Projection of olfactory bulb efferents to layer I GABAergic neurons in the entorhinal area. Combination of anterograde degeneration and immunoelectron microscopy in rat.

Glutamic acid decarboxylase (GAD) immunoelectron microscopy in combination with anterograde degeneration was applied in rats to study the synaptic targets of olfactory bulb afferents to the lateral subdivision (LEA) of the entorhinal area (EA). Immunoreactive neurons and terminals are scattered throughout all layers of LEA. After olfactory bulb resection, terminal degeneration occurs in layer Ia of EA. Using the electron microscope we examined serial thin sections of 12 and 14 immunoreactive neurons sampled from layer Ia of the dorsal (DLEA) and ventral (VLEA) subdivisions of LEA, respectively. The morphology of all these neurons is similar: they are small (short axis 5-9 micron, long axis 7-12 micron) and possess eccentrically located, indented nuclei provided with filamentous nuclear rodlets. The immunoreactive neurons have thin, smooth dendrites which usually emerge abruptly from the somata. We observed a single cilium on 5 of the immunoreactive neurons.

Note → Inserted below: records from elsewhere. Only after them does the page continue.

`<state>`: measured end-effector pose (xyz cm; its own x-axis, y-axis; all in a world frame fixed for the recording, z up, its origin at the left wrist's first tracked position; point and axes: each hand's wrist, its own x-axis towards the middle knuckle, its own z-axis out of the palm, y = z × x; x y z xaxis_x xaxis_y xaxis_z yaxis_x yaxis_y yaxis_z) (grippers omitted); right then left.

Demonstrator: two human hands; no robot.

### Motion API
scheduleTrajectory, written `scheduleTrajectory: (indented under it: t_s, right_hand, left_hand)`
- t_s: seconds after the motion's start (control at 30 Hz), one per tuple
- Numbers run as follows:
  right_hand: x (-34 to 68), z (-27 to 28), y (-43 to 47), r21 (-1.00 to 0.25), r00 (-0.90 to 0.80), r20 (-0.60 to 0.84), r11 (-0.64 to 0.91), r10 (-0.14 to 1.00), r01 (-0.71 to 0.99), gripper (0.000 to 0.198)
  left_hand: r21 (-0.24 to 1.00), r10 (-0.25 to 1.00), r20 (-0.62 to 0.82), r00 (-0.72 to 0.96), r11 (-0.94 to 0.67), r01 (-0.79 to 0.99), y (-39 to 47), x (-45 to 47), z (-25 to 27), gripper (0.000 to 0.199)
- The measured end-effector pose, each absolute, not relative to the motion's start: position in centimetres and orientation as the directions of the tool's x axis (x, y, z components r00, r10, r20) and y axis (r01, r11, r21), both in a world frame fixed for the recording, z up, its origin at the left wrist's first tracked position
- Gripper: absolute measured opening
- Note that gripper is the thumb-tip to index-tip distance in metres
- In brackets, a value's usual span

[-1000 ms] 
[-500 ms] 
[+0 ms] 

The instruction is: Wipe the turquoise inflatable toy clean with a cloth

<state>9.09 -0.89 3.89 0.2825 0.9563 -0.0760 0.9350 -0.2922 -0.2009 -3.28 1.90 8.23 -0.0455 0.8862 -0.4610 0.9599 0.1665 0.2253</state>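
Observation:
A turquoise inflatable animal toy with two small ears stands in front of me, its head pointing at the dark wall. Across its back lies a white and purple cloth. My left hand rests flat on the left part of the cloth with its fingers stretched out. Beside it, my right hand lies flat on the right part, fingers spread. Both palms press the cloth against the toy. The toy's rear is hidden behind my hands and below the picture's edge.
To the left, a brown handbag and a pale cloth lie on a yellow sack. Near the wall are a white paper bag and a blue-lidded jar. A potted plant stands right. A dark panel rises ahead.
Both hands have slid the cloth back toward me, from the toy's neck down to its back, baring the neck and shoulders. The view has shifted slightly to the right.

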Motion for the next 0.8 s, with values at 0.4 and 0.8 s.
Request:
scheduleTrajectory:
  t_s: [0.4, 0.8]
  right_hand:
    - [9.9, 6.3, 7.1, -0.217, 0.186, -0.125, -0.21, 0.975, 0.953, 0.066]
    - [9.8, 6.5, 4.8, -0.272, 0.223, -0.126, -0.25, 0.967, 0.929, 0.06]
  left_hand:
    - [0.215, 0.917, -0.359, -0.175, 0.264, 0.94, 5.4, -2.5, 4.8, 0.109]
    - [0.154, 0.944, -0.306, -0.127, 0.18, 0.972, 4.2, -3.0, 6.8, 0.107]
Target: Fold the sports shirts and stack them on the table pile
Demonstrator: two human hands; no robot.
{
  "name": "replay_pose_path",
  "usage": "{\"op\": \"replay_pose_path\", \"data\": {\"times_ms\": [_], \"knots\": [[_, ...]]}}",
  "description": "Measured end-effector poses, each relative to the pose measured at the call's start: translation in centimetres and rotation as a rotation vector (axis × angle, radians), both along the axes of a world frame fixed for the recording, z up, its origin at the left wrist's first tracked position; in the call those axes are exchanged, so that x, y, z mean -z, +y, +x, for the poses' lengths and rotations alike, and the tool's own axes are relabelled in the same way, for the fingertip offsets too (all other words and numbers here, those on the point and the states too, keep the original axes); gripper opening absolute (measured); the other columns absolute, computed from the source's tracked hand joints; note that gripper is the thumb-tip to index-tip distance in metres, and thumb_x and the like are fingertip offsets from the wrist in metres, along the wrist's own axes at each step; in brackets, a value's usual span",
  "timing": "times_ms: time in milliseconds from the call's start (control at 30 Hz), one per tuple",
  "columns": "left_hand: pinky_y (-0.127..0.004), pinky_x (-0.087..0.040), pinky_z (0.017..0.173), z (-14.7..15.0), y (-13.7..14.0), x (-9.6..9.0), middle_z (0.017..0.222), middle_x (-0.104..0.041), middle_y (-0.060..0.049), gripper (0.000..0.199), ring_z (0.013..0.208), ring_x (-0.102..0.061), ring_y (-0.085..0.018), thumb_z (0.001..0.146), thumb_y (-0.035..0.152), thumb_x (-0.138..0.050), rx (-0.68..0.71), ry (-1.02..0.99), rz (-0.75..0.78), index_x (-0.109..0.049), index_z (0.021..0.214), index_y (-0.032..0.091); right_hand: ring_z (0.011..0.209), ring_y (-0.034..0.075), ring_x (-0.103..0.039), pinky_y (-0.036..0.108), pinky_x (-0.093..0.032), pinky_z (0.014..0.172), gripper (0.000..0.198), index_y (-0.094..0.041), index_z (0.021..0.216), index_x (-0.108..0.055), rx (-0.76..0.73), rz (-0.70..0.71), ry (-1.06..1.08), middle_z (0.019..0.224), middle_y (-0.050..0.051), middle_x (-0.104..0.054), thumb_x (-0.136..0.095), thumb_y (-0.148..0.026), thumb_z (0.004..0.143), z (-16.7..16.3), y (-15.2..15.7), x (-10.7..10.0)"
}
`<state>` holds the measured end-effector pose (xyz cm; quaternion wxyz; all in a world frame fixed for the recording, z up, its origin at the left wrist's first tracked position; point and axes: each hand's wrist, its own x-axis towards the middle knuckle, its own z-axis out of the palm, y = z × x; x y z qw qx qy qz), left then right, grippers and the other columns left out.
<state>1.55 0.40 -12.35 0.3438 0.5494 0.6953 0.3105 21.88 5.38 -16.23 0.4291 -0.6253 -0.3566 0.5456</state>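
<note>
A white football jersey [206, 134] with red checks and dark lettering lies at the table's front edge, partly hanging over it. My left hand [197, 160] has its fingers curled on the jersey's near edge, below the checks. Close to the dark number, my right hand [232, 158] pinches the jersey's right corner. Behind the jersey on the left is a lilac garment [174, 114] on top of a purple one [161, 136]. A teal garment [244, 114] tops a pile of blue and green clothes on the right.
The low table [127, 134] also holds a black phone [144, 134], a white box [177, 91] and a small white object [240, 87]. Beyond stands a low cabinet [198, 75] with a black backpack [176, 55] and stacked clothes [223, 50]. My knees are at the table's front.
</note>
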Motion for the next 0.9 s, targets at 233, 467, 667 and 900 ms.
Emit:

In layer Ia of both DLEA and VLEA, the somata of the immunoreactive neurons are contacted by degenerating, non-immunoreactive boutons showing asymmetric synaptic junctions. In addition to these boutons, 4 other categories of axo-somatic terminals can be distinguished: normal, non-immunoreactive boutons forming asymmetric synapses and containing spherical synaptic vesicles; normal, non-immunoreactive boutons with symmetric synapses and pleomorphic synaptic vesicles; normal, non-immunoreactive boutons with asymmetric synapses, containing dense-cored vesicles in addition to spherical synaptic vesicles; and normal, immunoreactive boutons with symmetric synapses and pleomorphic synaptic vesicles. It is suggested that the GAD-immunoreactive neurons which receive olfactory bulb input correspond to local circuit neurons with intralaminar axons which innervate each other as well as the distal segments of the apical dendrites of projection neurons with cell bodies in layers II and III. Thus, the olfactory input in EA seems to be wired not only for excitation of layers II and III pyramidal neurons but also for feed-forward inhibition using GABAergic intermediary neurons, strategically located in the area of termination of olfactory bulb fibers.